Highlights & Insights¶
- A practical example of neuro-symbolic hybrid reasoning: The symbolic closure serves as a "free" verifier without requiring a separately trained verifier model.
- Normalization of atomic claims: Constraining LLM outputs to standardized atomic claim formats ("e is a") makes symbolic verification tractable.
Limitations & Future Work¶
- Small experimental scale: Only 300 ProofWriter samples with models up to 8B parameters limit the persuasiveness of the results.
- Restricted to simple logical reasoning: Reliance on first-order logic forward chaining precludes applicability to complex scenarios such as mathematical proofs or commonsense reasoning.
- Latency issues: Multiple generation and verification rounds introduce significant latency increases on certain models.
- Unstable certification rates: The certification rate ranges widely from 42% to 84% depending on the model and problem type.
- Comparisons with additional verification approaches (e.g., LLM-as-verifier, tree search) are absent.
Related Work & Insights¶
- vs. CoT/Self-Consistency: ProofSketch pursues shorter reasoning with formal verification rather than longer reasoning with statistical consistency.
- vs. Sketch-of-Thought: Both generate compact sketches, but ProofSketch adds a symbolic verification layer.
- vs. atomic reasoning (zhang2025): Inspired by atomic claim decomposition, but augmented with closure-based verification.
Rating¶
- Novelty: ⭐⭐⭐ The combination of symbolic closure and sketch generation is an interesting idea, though technical contributions are limited.
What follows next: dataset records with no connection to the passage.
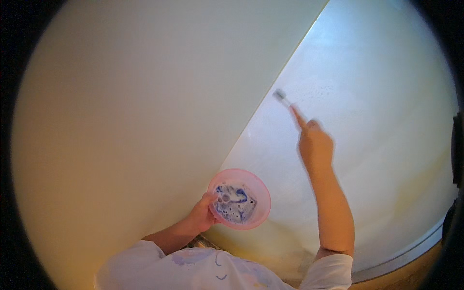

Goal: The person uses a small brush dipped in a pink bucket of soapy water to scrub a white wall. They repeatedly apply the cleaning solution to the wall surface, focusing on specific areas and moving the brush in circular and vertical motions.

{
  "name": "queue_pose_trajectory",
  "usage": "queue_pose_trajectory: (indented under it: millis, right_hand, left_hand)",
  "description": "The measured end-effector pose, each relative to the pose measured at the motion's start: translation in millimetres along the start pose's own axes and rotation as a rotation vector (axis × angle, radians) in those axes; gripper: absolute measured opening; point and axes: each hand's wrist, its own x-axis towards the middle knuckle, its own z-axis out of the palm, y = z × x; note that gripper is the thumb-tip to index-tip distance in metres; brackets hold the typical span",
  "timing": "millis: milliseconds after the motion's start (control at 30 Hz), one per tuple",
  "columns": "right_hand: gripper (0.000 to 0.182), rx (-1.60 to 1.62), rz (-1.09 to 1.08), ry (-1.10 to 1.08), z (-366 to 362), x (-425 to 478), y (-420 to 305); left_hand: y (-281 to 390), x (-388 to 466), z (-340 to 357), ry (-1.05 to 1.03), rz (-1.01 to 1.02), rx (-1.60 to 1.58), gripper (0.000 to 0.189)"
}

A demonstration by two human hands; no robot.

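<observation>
My left hand (pixel 204 214) grips the rim of a pink plastic bowl (pixel 264 199). Foamy liquid with blue patches (pixel 237 204) fills the lower part of the bowl. Up and to the right, my right hand (pixel 314 139) is closed on the handle of a small brush (pixel 286 99), its index finger stretched along it. The dark brush head is blurred and lies at or just over a pale, smooth panel (pixel 355 145), close to its left edge. Small droplets or bubbles (pixel 319 90) show on the panel to the right of the brush.
A plain matte surface (pixel 127 108) covers the left side and meets the pale panel along a slanting edge. A grey metal-like strip (pixel 398 261) borders the panel at the lower right. Dark objects (pixel 457 148) stand at the far right rim.
</observation>
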Motion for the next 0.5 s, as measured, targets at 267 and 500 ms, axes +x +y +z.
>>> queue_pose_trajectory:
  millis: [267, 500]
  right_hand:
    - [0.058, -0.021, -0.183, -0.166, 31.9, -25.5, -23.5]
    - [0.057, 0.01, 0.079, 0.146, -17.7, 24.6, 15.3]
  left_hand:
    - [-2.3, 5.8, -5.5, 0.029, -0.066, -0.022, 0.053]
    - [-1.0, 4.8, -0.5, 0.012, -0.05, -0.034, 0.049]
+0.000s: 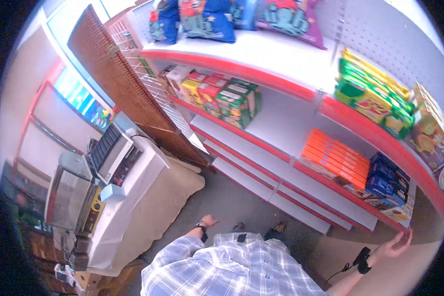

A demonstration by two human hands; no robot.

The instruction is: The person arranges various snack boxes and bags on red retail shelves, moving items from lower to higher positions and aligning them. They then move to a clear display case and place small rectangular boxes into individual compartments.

- Experimental Thoroughness: ⭐⭐ The experimental scale is too small (300 samples, single dataset), undermining the reliability of conclusions.
- Writing Quality: ⭐⭐⭐ Structure is clear but lacks depth; the work is at workshop level.
- Value: ⭐⭐⭐ The direction is interesting but insufficiently validated; larger-scale experiments are needed.